My wife and I, on road trips, keep our eyes peeled to the signage (my wife's term) come-ons for beauty shops (aka shoppes). The choice of store-front names is sometimes worth remembering. Near the Lynchburg, Virginia airport there is the Hairport. There is no need to wait on a runway when you need a trim if you are in Lynchburg. Gary Larson advanced one increment of his many increments of fame with his "Buck and Cut" establishment that featured an electric bull instead of a barber's chair. My wife went to a "Hair Hut" for a while. Charlottesville's phone book has Chateau Darlene, Che's Beauty Salon (I thought he was killed in Bolivia), Country Cutting on 19 Deer Drive, the Crowning Touch, Grill's Hair Styling (that's a hot place), Hair Graphics, Hair to Please, Imelda's Beauty Salon (perhaps you can get shoes there as well), and Mane Cut. Check your yellow pages for your local salons.

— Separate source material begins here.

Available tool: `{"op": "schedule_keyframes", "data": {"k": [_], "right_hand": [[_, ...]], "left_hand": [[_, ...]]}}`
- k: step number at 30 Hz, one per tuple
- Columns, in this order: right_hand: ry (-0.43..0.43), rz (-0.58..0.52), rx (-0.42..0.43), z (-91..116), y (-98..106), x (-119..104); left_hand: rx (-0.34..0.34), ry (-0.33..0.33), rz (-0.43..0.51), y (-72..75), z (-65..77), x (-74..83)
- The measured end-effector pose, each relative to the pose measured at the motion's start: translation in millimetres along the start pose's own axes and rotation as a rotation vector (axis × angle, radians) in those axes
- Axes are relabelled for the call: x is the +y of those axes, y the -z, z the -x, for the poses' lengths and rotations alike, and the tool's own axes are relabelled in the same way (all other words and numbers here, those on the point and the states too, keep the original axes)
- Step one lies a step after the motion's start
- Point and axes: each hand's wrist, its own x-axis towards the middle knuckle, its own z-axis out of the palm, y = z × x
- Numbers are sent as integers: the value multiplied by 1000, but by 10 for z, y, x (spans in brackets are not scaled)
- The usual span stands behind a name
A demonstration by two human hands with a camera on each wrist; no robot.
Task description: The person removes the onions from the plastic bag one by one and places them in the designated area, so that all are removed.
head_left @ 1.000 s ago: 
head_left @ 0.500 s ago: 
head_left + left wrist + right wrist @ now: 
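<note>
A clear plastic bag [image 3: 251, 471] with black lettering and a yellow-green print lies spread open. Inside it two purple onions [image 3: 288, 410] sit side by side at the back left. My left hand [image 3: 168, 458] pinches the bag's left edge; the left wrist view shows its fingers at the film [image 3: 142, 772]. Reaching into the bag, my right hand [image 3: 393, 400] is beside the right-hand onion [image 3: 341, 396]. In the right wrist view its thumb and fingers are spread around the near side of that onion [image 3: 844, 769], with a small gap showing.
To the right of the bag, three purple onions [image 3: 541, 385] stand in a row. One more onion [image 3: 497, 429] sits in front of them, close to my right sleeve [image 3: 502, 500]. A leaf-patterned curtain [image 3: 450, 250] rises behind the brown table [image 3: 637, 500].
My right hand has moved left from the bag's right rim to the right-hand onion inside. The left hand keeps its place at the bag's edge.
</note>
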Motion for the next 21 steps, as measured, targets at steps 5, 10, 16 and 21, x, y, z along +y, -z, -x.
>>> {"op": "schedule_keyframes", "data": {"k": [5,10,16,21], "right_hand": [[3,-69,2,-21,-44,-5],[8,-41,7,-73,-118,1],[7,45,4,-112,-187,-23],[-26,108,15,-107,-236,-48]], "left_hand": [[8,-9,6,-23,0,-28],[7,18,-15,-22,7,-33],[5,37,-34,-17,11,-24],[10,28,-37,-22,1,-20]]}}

So what does all this have to do with climate? Well consider the recent book review in the Bulletin of the American Meteorological Society. (Tornado! 84 Minutes, 94 Lives by J. M. O'Toole, 1993 in paperback by the publisher DATABOOKS). In the book there is the story of the "Hair House". The Hair House Tornado began in Petersham, the current home town of David Foster and a stones throw from the Harvard Forest LTER site, then made its way to Worcester where it crafted the Hair House. This Tornado, in Worcester, is known as the Worcester Tornado (7 June 1953). O'Toole writes, "A house in the path of the tornado was bombarded by stalks of grass and straw carried by the wind. Its velocity drove the stalks and stems into the clapboard siding of the house in such quantity that it would be called the 'hair house'." A mother and her child were lifted and transported 400 feet. And you thought it would be hard to get a gopher turtle into the air to make a turtle-in-a-hailstone. Four riders in a car decided to ride out the storm. Seventy five yards in flight after a Harrier style take-off, and they ended up on a house roof. A bit of hospitalization and they were off to their next great adventure. A Worcester neurosurgeon, called to autopsy duty at the morgue, reported that one tornado victim had lost his "entire intracranial contents." He goes on to note that there must have been a "tremendous suction to remove the cranial contents." Speaking of sucking sounds try this one on. Nature 125:728-729 (1930) "Whirlwind sucks up carp and pike." The waterspout in question happened on May 15, 1586 at Kestrzan in Bohemia. This whirlwind carried the water of two ponds into the air and with all the carp and pike that they contained. File this one under core area: disturbance and fish dispersal.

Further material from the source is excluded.